--- START ---

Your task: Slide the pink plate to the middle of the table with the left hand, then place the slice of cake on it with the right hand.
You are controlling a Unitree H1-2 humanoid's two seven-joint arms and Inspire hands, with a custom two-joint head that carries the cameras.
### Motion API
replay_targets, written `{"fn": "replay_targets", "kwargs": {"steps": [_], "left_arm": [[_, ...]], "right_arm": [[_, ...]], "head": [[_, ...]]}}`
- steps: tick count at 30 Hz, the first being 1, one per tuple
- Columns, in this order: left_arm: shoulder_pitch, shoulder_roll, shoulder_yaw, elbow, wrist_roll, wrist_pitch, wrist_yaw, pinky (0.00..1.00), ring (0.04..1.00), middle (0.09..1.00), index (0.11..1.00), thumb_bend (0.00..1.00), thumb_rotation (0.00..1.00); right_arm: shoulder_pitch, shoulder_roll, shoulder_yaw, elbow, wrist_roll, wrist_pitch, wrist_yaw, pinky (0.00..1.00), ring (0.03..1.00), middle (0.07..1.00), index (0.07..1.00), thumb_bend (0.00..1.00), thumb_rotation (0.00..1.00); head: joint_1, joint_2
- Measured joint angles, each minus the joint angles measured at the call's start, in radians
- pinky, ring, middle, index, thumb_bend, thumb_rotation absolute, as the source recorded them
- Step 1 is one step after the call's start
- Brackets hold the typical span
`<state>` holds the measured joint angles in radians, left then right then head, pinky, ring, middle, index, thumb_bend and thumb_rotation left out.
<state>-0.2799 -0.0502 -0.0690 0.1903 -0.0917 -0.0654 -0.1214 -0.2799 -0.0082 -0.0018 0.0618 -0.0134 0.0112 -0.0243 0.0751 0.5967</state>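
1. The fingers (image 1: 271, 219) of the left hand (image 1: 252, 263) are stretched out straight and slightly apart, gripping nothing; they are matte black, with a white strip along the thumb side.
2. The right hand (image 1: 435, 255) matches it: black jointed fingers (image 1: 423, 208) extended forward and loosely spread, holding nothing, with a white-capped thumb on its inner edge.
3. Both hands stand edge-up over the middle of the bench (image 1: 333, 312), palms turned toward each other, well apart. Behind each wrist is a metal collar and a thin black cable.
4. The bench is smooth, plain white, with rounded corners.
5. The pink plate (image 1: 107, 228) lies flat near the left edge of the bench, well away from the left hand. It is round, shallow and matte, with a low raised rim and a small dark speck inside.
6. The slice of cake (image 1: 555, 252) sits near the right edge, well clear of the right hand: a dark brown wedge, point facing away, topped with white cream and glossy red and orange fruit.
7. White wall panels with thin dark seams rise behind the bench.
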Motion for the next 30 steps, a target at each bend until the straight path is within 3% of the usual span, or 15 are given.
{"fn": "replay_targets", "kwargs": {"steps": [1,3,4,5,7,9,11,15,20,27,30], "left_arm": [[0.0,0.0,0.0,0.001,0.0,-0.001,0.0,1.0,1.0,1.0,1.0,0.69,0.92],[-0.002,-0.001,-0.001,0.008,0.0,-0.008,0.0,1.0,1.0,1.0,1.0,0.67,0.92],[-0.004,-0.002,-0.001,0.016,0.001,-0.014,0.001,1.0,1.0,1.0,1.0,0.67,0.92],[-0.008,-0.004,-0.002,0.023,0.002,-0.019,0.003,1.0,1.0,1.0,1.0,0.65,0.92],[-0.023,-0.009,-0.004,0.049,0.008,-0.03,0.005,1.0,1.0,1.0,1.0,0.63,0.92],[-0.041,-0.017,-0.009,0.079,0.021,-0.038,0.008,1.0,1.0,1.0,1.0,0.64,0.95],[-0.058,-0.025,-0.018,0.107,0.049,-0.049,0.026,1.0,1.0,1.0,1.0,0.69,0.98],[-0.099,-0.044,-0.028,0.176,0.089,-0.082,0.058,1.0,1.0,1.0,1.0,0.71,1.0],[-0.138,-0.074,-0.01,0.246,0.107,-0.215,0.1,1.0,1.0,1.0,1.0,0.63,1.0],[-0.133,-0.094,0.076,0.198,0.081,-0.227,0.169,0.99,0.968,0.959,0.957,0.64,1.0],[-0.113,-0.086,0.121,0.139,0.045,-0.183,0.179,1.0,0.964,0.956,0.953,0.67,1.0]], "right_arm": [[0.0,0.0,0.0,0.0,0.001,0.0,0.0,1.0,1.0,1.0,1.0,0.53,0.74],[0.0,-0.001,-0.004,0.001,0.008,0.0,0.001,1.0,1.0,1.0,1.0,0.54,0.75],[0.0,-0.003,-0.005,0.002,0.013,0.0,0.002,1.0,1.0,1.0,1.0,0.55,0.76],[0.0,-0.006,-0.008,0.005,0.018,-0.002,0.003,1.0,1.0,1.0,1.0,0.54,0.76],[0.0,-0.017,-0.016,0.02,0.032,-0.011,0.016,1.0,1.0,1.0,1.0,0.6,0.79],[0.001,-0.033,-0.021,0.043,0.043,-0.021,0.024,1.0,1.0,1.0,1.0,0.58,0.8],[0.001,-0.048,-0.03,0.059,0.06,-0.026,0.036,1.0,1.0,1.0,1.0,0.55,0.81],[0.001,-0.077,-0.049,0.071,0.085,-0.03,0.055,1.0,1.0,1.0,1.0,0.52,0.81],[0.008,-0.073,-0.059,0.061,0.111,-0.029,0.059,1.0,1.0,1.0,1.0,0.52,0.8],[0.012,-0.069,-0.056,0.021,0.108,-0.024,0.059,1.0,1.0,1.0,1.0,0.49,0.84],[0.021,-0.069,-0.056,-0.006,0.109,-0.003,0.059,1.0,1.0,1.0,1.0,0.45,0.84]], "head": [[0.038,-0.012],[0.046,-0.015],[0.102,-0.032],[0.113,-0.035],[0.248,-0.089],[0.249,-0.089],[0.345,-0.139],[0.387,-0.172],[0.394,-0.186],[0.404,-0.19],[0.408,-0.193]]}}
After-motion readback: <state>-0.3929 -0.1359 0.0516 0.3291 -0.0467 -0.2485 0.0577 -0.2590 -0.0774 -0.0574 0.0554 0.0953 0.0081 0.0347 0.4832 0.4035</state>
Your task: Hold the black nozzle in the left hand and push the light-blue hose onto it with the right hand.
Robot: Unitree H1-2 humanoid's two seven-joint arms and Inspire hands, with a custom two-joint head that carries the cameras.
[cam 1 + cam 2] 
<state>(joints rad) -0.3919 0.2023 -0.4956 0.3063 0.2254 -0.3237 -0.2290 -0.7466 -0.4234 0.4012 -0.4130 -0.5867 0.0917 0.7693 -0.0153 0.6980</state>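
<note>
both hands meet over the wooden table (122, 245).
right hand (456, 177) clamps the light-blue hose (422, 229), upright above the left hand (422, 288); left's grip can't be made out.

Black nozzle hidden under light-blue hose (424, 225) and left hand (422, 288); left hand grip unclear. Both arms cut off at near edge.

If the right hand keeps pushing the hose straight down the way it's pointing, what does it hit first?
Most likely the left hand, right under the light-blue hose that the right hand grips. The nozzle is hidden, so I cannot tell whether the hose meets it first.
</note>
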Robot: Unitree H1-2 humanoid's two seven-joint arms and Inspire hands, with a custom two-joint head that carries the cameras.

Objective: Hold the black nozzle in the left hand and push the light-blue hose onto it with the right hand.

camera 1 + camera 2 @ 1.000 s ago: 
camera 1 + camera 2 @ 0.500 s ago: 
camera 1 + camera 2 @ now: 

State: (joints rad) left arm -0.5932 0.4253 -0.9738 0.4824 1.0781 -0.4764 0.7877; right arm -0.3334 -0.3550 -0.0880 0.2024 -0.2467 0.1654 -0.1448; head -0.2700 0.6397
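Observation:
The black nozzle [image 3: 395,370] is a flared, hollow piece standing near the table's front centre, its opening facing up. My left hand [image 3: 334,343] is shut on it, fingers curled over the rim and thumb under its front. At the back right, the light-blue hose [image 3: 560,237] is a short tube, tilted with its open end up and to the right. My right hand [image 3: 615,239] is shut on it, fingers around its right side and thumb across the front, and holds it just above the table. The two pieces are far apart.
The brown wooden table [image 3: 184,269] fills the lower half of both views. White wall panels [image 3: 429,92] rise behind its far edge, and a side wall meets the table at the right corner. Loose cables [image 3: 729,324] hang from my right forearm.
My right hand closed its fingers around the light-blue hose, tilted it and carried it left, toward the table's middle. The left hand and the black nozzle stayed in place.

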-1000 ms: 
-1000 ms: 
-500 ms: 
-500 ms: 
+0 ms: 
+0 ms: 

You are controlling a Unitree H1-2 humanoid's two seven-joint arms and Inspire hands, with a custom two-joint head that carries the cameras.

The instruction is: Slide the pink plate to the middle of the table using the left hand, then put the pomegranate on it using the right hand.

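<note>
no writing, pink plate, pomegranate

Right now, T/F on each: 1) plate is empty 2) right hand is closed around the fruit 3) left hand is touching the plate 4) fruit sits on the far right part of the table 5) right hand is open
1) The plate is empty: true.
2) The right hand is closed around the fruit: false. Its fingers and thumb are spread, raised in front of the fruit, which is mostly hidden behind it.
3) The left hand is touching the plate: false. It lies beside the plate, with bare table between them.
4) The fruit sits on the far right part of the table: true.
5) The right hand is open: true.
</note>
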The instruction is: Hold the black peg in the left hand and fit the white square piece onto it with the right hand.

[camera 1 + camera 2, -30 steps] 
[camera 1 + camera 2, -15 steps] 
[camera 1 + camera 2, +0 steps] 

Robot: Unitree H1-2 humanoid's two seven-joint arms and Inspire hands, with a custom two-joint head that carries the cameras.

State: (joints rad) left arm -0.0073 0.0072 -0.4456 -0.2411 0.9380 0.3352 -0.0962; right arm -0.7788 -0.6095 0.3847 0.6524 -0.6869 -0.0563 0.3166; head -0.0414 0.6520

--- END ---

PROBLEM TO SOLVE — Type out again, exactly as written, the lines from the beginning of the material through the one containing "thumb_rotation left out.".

OUTPUT OF THE TASK —
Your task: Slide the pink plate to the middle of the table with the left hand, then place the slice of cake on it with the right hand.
You are controlling a Unitree H1-2 humanoid's two seven-joint arms and Inspire hands, with a custom two-joint head that carries the cameras.
### Motion API
replay_targets, written `{"fn": "replay_targets", "kwargs": {"steps": [_], "left_arm": [[_, ...]], "right_arm": [[_, ...]], "head": [[_, ...]]}}`
- steps: tick count at 30 Hz, the first being 1, one per tuple
- Columns, in this order: left_arm: shoulder_pitch, shoulder_roll, shoulder_yaw, elbow, wrist_roll, wrist_pitch, wrist_yaw, pinky (0.00..1.00), ring (0.04..1.00), middle (0.09..1.00), index (0.11..1.00), thumb_bend (0.00..1.00), thumb_rotation (0.00..1.00); right_arm: shoulder_pitch, shoulder_roll, shoulder_yaw, elbow, wrist_roll, wrist_pitch, wrist_yaw, pinky (0.00..1.00), ring (0.03..1.00), middle (0.07..1.00), index (0.07..1.00), thumb_bend (0.00..1.00), thumb_rotation (0.00..1.00); head: joint_1, joint_2
- Measured joint angles, each minus the joint angles measured at the call's start, in radians
- pinky, ring, middle, index, thumb_bend, thumb_rotation absolute, as the source recorded them
- Step 1 is one step after the call's start
- Brackets hold the typical span
`<state>` holds the measured joint angles in radians, left then right then head, pinky, ring, middle, index, thumb_bend and thumb_rotation left out.

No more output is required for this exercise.